* _ACTIVITY_
The listing below is to be written out word for word, minus its images.

--- DATA EXCERPTS Enclosed Below ---

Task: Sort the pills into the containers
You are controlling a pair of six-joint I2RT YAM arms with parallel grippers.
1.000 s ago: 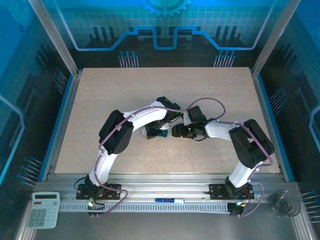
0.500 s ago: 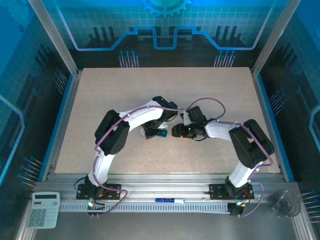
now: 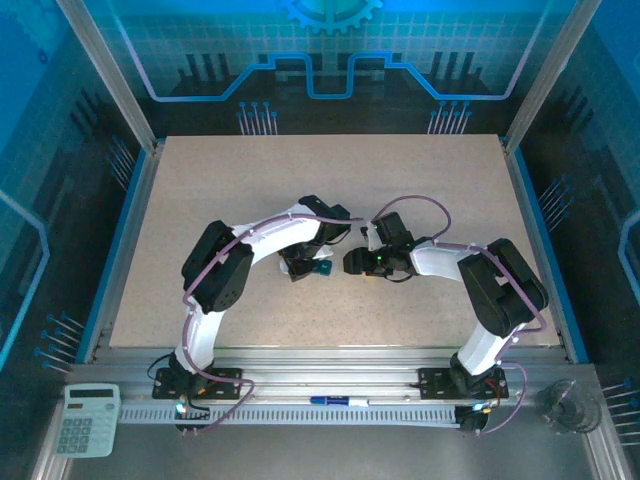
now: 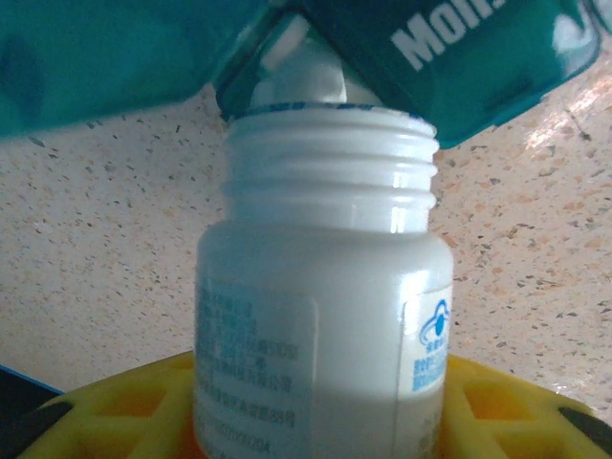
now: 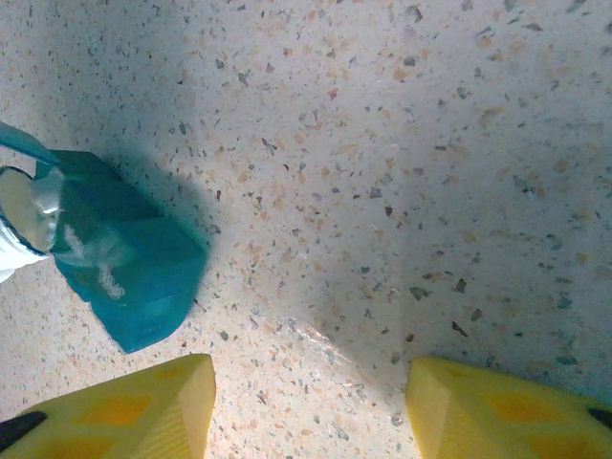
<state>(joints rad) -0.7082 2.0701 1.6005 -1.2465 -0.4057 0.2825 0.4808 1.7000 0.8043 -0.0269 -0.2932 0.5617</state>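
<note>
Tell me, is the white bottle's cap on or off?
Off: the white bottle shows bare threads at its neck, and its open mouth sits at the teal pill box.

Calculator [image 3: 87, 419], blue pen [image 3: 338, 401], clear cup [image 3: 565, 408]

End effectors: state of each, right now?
Left end effector: closed on the white pill bottle.
Right end effector: open, holding nothing.
</note>
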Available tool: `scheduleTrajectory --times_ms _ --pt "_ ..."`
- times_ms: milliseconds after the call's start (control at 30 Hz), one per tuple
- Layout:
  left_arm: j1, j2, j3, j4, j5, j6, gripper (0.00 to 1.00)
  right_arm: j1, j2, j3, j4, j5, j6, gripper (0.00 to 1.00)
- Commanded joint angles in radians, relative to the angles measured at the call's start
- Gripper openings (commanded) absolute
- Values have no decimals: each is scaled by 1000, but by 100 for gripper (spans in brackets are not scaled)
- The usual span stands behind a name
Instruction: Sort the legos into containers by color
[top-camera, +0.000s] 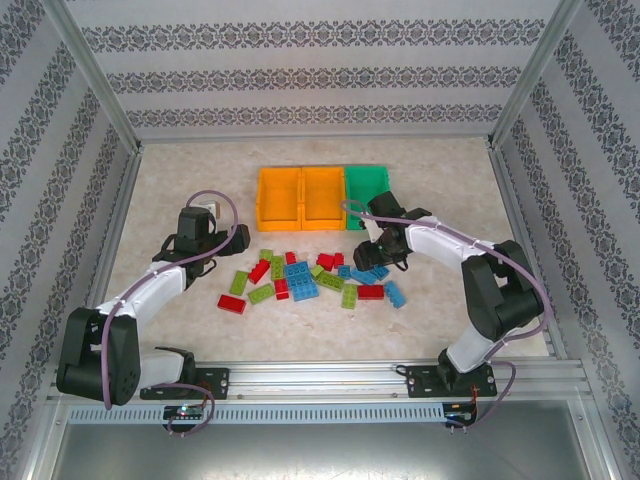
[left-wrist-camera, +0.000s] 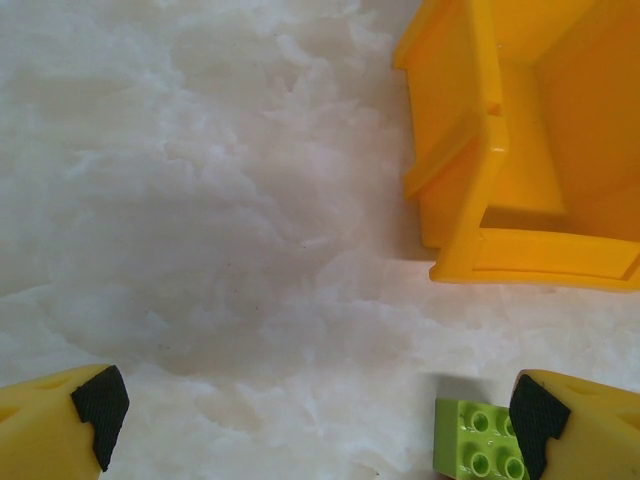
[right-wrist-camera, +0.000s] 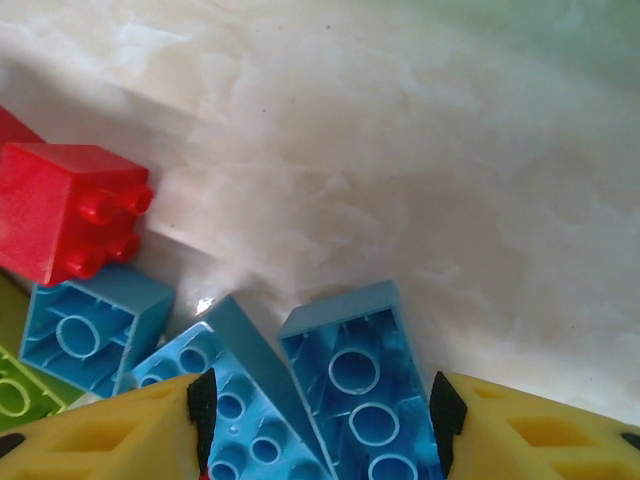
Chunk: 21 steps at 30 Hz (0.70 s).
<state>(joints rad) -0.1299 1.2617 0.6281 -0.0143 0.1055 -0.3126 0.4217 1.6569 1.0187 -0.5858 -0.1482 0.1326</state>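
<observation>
Legos (top-camera: 300, 275) litter the tabletop (top-camera: 180, 190). Our left claw (left-wrist-camera: 315, 415) gapes; the right claw (right-wrist-camera: 322, 410) straddles blue bricks (right-wrist-camera: 365, 385), and we cannot tell if it is clamped.

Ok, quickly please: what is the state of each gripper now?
Left gripper: open, holding nothing.
Right gripper: its jaws stand around two light blue bricks; whether it grips them cannot be told.
</observation>
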Motion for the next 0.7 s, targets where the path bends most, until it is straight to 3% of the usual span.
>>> scheduleTrajectory --times_ms 0,667 --pt "-7 -31 -27 21 18 -30 100 5 25 12 8 44 36 59" --pt "-7 -20 -31 25 17 -32 100 -23 67 14 9 147 89 51"
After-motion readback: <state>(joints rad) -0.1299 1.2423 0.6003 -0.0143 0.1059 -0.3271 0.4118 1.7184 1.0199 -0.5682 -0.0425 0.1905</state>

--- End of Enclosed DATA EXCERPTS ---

* _PROBLEM SOLUTION_
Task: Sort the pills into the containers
You are controlling a pair of six-joint I2RT YAM arms with parallel grippers.
1.000 s ago: 
0.500 s ago: 
now: 
now: 
now: 
<state>(joints rad) -0.7082 2.0701 1.6005 -1.2465 -0.4057 0.2825 0.4808 1.7000 0.8043 -0.0269 -0.2932 0.5617</state>
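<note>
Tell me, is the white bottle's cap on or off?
Off: the white bottle shows bare threads at its neck, and its open mouth sits at the teal pill box.

Calculator [image 3: 87, 419], blue pen [image 3: 338, 401], clear cup [image 3: 565, 408]

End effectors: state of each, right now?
Left end effector: closed on the white pill bottle.
Right end effector: open, holding nothing.
</note>
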Available tool: `scheduleTrajectory --times_ms _ --pt "_ ..."`
- times_ms: milliseconds after the call's start (control at 30 Hz), one per tuple
- Layout:
  left_arm: j1, j2, j3, j4, j5, j6, gripper (0.00 to 1.00)
  right_arm: j1, j2, j3, j4, j5, j6, gripper (0.00 to 1.00)
- Commanded joint angles in radians, relative to the angles measured at the call's start
- Gripper openings (commanded) absolute
- Values have no decimals: each is scaled by 1000, but by 100 for gripper (spans in brackets are not scaled)
- The usual span stands behind a name
Instruction: Sort the legos into containers by color
[top-camera, +0.000s] 
[left-wrist-camera, +0.000s] 
[right-wrist-camera, +0.000s] 
Chunk: 21 steps at 30 Hz (0.70 s).
<state>(joints rad) -0.1299 1.2617 0.6281 -0.0143 0.1055 -0.3126 0.4217 1.6569 1.0187 -0.5858 -0.1482 0.1326</state>
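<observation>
Legos (top-camera: 300, 275) litter the tabletop (top-camera: 180, 190). Our left claw (left-wrist-camera: 315, 415) gapes; the right claw (right-wrist-camera: 322, 410) straddles blue bricks (right-wrist-camera: 365, 385), and we cannot tell if it is clamped.

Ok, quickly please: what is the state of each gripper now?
Left gripper: open, holding nothing.
Right gripper: its jaws stand around two light blue bricks; whether it grips them cannot be told.
</observation>
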Motion for the next 0.7 s, targets where the path bends most, until it is straight to 3% of the usual span.
>>> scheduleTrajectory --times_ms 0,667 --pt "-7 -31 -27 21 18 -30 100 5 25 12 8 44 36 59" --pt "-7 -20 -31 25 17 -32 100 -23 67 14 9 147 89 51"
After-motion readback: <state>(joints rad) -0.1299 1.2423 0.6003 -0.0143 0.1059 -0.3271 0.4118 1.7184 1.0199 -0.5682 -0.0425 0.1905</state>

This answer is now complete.